Each line of the records below that holds "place" should be copied out.

Dataset excerpts

-----

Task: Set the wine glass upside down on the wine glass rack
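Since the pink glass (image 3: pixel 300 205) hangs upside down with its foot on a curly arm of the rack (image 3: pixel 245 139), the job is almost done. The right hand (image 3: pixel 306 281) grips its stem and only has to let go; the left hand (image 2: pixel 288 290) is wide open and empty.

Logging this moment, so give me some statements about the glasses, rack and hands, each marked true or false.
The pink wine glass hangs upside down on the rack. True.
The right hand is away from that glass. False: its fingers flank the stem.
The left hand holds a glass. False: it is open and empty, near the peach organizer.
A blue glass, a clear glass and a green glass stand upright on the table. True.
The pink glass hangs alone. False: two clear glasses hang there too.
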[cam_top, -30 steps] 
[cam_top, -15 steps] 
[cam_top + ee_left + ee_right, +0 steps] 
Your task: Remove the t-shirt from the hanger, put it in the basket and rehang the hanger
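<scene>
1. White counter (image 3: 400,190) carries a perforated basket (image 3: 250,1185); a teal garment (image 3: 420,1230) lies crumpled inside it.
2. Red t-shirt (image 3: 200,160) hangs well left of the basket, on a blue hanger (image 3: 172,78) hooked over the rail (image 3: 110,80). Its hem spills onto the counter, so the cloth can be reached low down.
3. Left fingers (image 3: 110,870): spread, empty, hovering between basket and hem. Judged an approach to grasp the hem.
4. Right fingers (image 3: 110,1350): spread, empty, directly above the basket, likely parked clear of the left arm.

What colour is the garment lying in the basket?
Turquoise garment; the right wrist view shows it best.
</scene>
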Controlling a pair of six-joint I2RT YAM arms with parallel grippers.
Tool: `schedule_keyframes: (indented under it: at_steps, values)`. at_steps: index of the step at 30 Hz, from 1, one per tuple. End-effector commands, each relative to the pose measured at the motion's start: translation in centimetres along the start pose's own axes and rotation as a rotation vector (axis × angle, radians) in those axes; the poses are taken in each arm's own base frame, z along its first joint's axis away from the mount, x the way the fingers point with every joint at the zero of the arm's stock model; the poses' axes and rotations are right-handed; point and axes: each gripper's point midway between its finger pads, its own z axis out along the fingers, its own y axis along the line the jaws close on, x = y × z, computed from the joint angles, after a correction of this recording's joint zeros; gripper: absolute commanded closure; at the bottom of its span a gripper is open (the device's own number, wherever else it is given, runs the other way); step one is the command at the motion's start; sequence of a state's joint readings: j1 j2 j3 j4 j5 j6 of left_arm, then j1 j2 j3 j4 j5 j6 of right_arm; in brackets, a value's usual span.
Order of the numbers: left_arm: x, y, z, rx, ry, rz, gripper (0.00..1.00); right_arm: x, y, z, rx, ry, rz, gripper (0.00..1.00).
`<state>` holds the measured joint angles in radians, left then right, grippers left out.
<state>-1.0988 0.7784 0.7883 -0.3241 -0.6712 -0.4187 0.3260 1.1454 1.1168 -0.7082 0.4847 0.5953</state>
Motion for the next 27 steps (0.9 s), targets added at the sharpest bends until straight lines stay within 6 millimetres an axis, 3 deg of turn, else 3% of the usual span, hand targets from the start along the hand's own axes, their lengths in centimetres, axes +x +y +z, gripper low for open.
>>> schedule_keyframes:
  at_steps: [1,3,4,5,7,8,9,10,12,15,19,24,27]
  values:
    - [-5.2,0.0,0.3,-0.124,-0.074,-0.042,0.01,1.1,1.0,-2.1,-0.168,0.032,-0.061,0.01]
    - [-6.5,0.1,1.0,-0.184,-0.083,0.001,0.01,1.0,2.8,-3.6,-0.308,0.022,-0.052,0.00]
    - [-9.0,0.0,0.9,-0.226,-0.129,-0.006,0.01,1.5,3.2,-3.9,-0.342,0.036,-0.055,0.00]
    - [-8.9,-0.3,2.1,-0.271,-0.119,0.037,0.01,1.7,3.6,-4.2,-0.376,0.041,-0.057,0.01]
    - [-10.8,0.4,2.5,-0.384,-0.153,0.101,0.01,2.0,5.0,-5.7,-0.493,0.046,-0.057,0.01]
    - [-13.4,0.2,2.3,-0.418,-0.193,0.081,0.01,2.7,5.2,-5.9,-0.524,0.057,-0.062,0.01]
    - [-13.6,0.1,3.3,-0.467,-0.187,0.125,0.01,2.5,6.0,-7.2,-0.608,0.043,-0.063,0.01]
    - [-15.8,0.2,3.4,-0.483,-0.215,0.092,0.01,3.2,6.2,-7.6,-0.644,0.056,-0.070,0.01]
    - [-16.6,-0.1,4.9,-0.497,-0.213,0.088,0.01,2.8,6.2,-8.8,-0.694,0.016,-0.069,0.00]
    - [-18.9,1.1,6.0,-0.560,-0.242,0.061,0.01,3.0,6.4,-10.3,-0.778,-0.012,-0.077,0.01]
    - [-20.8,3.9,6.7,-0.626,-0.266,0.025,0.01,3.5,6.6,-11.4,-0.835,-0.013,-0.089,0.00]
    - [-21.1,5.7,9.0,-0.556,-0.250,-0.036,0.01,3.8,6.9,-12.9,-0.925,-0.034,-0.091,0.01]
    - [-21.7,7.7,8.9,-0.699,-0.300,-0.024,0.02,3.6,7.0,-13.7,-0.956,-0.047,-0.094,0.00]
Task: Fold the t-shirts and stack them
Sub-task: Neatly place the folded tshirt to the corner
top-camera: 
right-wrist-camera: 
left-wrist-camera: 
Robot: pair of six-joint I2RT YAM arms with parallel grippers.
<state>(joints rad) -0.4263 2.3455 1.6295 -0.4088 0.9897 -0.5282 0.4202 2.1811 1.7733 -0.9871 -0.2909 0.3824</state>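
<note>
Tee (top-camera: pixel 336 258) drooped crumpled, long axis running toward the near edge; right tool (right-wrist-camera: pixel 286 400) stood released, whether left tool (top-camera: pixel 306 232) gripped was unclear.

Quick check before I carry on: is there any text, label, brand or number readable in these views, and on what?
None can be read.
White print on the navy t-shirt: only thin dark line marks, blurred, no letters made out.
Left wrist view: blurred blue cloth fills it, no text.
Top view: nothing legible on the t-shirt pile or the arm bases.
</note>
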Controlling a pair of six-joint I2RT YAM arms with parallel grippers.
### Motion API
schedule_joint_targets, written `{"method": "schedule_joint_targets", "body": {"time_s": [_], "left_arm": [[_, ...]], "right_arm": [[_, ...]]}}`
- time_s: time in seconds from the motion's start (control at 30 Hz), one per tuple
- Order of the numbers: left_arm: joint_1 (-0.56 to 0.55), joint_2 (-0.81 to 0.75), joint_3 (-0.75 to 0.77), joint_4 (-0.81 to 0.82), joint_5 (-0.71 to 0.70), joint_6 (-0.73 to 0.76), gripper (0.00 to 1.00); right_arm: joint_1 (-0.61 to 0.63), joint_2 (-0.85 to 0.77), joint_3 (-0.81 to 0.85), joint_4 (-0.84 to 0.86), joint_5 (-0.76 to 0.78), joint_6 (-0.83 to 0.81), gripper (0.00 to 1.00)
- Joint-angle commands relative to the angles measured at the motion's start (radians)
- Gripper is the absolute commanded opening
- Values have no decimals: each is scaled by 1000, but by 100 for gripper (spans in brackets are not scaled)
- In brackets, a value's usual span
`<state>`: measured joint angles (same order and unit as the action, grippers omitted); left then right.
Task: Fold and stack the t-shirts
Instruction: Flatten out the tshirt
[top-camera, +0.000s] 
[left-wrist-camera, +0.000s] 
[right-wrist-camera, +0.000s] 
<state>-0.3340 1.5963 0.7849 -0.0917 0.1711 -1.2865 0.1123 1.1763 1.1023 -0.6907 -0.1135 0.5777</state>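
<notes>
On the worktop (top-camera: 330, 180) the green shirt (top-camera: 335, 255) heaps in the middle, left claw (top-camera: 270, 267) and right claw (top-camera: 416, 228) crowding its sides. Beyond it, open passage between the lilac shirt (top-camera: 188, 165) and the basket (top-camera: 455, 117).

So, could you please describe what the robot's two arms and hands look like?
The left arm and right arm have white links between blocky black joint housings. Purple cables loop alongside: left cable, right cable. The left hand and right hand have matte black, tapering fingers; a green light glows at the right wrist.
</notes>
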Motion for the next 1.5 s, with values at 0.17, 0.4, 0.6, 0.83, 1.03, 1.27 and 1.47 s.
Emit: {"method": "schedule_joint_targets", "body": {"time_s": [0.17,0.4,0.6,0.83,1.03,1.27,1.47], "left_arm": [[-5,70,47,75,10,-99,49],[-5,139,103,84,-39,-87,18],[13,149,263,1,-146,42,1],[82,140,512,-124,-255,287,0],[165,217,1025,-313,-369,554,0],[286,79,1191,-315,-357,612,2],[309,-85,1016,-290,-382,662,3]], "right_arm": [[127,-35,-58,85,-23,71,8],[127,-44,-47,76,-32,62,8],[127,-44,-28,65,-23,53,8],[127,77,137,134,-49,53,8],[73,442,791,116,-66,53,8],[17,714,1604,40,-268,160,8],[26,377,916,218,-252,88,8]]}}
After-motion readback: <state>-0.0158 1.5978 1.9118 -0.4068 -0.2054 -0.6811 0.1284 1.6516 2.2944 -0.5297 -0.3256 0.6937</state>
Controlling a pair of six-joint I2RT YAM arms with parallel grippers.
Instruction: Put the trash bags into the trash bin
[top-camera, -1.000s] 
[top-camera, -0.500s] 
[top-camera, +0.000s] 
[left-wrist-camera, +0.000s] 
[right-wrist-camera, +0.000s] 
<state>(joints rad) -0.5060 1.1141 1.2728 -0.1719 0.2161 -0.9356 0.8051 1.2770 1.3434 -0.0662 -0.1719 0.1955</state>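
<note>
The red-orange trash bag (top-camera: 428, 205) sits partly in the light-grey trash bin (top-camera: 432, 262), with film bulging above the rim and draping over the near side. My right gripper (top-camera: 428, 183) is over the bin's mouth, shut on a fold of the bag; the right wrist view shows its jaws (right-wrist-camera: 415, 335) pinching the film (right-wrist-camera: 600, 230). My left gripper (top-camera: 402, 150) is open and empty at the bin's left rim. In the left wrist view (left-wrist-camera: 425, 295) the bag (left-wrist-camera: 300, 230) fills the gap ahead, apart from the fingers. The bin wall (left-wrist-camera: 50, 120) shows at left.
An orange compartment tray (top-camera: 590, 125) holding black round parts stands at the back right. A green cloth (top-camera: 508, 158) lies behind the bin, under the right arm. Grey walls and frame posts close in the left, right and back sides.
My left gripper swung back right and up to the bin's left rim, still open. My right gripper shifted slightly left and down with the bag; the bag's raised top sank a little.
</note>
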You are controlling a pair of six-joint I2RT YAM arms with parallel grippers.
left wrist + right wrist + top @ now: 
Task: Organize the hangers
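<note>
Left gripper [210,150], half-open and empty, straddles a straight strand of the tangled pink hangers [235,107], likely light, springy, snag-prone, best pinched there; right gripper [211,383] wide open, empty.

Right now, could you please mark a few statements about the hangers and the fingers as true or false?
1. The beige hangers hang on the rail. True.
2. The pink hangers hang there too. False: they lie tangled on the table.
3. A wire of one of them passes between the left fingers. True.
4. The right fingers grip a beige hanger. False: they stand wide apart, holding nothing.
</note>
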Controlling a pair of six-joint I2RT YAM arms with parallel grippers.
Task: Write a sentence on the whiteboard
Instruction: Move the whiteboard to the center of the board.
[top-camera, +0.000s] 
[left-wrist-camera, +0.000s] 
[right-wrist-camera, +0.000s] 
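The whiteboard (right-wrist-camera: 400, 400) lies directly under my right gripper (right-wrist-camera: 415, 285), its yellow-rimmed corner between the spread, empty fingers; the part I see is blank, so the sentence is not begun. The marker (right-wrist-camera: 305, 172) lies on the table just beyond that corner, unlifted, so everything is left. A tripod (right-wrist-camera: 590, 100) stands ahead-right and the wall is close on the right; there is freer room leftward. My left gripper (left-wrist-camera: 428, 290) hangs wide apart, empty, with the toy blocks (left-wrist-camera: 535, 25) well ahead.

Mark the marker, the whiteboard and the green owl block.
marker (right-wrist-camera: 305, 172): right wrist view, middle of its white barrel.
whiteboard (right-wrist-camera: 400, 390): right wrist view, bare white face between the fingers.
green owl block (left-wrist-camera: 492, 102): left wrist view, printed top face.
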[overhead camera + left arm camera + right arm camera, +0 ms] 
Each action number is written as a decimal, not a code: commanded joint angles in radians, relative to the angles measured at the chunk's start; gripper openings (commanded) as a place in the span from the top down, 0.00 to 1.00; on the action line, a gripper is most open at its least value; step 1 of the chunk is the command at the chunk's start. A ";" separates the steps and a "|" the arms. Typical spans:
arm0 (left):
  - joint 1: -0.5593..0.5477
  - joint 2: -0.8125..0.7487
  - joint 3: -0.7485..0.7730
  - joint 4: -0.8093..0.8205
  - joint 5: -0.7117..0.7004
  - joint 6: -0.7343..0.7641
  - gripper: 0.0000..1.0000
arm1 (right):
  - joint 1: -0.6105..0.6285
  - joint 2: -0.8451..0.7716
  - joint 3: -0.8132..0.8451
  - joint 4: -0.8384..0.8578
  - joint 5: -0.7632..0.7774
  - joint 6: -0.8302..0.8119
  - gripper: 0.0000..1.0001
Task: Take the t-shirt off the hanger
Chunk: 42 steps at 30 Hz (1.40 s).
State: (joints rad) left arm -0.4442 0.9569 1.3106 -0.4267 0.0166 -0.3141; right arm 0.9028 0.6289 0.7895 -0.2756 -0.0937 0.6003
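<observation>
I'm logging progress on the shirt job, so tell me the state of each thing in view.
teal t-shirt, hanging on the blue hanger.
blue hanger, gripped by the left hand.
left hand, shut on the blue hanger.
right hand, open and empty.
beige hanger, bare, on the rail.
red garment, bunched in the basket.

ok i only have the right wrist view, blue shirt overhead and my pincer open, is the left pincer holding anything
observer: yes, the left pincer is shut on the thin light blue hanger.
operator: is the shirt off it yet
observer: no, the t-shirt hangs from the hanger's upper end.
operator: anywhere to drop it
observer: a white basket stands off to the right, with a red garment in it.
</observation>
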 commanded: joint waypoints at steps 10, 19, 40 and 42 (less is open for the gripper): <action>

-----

● **Solution to the exercise**
Sub-task: Neatly place the folded tshirt to the corner
Each action number is written as a decimal, not a code: commanded joint angles in radians, relative to the angles measured at the chunk's start; gripper openings (commanded) as a place in the span from the top down, 0.00 to 1.00; on the action line, a gripper is most open at its least value; step 1 of the chunk is the command at the chunk's start. A ";" separates the steps and a "|" the arms. Typical spans:

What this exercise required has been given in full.